Zola Jesus
"Everything around it feels pretty finite. But then again, who knows?"

Earlier in the year, Nika Roza Danilova was working on a new piece of music while a thunderstorm raged outside. The artist, who has just released her fifth album as Zola Jesus, has often been described in terms more befitting a mage or sorcerer: critics talk of her exorcising demons, casting spells, illuminating the nighttime that her songs invariably arrive cloaked in. On that night, it appears she channelled the elements in a more literal fashion.

“I don’t know, maybe you know more about physics and electricity than me,” she offers, incorrectly. “But I was in my house, and it was storming, thundering, lightning outside, and I was working on this piece. So I leaned over and I touched my desk, and all of a sudden my whole body got this jolt of electricity. It didn’t even just course through me, it was like my brain got shocked.” After the year she’s had, and the fulminating qualities of new record ‘Okovi’, it feels like a prescient moment.

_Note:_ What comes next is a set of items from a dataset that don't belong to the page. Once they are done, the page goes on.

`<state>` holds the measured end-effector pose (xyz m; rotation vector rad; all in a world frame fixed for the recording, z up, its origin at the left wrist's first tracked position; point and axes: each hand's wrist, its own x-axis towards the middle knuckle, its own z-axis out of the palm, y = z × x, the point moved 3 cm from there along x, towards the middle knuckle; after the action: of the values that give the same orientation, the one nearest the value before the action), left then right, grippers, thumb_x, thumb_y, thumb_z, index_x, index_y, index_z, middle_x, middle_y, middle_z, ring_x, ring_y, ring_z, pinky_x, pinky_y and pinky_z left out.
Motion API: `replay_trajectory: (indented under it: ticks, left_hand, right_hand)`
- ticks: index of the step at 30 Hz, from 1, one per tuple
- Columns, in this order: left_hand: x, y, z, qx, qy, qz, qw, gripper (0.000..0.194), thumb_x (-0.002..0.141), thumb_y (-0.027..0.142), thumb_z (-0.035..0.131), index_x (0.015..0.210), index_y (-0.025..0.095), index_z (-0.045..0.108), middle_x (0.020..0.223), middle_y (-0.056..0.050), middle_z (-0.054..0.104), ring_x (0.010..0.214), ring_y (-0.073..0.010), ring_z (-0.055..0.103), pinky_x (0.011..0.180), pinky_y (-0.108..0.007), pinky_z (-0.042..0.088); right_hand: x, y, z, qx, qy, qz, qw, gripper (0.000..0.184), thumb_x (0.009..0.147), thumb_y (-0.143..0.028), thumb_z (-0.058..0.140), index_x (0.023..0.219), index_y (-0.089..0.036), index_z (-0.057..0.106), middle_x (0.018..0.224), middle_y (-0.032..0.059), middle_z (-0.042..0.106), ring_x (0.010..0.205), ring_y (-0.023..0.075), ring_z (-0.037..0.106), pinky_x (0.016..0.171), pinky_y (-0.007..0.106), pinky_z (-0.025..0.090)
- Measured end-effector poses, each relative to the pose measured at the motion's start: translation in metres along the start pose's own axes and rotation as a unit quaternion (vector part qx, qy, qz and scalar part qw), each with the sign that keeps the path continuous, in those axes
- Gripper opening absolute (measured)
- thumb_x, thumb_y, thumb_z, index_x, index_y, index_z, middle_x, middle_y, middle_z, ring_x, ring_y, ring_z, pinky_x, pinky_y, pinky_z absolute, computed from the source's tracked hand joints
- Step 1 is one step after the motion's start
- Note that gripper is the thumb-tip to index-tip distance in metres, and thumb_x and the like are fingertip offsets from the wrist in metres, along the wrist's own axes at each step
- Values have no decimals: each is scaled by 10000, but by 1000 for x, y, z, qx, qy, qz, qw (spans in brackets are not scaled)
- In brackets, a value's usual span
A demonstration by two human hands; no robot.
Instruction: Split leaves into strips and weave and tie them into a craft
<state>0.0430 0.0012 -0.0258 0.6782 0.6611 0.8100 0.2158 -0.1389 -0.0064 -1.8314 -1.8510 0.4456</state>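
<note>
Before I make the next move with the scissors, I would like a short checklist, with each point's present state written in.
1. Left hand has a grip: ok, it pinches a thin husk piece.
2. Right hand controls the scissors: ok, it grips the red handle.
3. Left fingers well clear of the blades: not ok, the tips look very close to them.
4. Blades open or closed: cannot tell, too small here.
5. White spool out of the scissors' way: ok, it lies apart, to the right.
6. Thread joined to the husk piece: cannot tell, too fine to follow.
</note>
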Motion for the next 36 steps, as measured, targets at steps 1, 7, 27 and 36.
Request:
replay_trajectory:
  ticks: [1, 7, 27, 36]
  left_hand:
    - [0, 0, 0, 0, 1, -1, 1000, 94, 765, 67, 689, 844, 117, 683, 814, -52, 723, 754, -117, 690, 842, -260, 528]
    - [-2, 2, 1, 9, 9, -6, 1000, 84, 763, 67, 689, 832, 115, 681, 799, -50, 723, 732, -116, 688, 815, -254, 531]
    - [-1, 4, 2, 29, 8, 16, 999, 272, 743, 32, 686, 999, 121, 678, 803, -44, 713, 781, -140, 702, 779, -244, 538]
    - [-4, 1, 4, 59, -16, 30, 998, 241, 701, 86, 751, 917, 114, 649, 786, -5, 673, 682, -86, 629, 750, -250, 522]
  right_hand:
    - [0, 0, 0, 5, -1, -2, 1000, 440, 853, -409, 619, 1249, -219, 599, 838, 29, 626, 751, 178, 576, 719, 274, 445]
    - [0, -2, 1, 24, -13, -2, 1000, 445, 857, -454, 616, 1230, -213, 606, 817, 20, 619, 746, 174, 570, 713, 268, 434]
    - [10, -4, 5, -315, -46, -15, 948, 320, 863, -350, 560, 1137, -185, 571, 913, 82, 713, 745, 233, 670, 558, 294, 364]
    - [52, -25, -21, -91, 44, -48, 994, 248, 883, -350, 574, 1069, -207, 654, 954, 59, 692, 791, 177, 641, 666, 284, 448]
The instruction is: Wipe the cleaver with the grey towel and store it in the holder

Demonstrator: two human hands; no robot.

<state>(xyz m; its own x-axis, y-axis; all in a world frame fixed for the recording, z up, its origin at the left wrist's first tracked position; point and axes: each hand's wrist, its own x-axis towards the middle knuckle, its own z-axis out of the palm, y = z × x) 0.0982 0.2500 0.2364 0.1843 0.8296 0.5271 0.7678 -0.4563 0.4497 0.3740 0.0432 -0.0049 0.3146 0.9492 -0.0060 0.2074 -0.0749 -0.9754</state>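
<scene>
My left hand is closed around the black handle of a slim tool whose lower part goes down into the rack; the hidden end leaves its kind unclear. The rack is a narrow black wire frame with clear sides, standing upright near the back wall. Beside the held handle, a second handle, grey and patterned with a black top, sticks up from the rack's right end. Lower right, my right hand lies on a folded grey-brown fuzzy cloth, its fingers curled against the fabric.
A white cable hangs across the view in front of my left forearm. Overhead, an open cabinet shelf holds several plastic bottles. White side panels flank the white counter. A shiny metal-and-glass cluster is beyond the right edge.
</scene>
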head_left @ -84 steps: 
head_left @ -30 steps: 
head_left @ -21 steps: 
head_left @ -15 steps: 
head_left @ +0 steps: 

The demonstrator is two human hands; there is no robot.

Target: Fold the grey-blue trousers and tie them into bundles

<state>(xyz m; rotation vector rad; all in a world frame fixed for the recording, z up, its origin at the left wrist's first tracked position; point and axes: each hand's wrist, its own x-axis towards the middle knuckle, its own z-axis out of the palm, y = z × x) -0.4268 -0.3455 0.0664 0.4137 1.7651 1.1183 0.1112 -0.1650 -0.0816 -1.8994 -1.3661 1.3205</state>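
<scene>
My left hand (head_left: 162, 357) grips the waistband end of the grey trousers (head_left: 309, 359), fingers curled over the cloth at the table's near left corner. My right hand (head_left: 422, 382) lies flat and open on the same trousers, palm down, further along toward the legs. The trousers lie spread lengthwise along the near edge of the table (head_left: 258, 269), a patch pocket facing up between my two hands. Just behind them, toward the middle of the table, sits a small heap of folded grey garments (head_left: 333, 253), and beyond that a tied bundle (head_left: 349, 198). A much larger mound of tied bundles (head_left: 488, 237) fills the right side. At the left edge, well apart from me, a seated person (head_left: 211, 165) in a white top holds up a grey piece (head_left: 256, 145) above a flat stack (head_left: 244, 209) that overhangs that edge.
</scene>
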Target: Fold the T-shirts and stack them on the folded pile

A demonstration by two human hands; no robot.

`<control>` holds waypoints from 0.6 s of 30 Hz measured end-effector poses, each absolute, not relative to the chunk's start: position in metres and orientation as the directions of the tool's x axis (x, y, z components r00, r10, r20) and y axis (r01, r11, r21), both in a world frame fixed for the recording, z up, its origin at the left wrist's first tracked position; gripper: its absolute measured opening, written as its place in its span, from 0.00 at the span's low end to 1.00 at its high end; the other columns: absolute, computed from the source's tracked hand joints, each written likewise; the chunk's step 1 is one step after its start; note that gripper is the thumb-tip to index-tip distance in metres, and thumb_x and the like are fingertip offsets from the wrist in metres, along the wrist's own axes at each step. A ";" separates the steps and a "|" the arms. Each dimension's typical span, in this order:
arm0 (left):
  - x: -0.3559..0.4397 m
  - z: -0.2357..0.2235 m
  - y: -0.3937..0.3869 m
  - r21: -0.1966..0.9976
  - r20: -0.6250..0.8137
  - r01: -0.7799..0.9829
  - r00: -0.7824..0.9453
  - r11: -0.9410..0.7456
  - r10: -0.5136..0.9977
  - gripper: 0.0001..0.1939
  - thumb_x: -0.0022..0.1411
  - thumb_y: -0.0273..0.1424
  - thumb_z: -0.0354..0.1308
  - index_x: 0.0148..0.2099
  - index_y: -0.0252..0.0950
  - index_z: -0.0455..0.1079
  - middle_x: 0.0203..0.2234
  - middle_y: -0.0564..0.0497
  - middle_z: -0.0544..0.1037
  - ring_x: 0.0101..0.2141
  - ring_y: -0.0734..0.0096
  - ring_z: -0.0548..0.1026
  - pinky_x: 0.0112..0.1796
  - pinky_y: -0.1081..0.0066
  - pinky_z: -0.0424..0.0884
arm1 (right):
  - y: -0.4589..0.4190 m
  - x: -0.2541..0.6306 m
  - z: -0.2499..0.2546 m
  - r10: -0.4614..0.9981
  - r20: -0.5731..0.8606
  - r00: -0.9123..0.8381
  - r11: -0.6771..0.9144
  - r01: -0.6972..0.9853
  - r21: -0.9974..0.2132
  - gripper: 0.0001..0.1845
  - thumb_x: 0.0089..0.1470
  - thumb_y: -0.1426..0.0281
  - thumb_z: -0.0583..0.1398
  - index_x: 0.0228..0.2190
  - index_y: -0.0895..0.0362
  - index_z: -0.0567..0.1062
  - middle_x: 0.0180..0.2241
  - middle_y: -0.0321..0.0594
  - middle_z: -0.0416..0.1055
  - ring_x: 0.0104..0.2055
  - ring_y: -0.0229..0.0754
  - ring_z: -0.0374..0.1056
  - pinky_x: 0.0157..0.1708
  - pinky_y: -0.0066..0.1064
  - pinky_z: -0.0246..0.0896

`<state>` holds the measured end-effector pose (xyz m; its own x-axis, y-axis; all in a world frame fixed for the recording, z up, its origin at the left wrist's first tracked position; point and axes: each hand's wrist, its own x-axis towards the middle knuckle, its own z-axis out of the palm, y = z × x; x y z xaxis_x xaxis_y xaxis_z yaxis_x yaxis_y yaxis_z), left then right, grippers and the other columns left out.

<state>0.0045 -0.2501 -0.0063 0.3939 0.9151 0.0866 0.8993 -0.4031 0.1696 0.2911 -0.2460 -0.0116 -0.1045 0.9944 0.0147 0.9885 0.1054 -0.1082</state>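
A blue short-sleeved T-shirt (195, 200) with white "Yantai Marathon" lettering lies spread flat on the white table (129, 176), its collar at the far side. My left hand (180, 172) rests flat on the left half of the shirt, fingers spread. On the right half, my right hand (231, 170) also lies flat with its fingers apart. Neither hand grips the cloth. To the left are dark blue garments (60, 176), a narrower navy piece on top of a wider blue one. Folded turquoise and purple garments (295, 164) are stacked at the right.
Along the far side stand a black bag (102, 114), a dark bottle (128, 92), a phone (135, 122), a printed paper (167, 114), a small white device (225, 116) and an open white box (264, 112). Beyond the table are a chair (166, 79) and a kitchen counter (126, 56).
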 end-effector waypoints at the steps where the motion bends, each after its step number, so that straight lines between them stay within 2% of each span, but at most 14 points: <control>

To say that Danilova’s had a tough time would be an understatement. Within her personal sphere, she saw friends fighting through terminal cancer, depression and, in one case, two failed suicide attempts. Having struggled with depression herself, the artist upped sticks and began a series of homecomings, starting with a return to Sacred Bones Records and a move back to rural Wisconsin, where she’s already laid down more than just metaphorical foundations. “I built a house in Wisconsin, so that’s definitely a permanent decision. And going back to Sacred Bones feels like a permanent decision too. Being able to explore different shades and atmospheres on this album, which I feel like I did in the past, is a similar experience.”

That’s not to say that she couldn’t move again, whether by restless feet or the restless ground beneath them. “Everything around it feels pretty finite. But then again, who knows?”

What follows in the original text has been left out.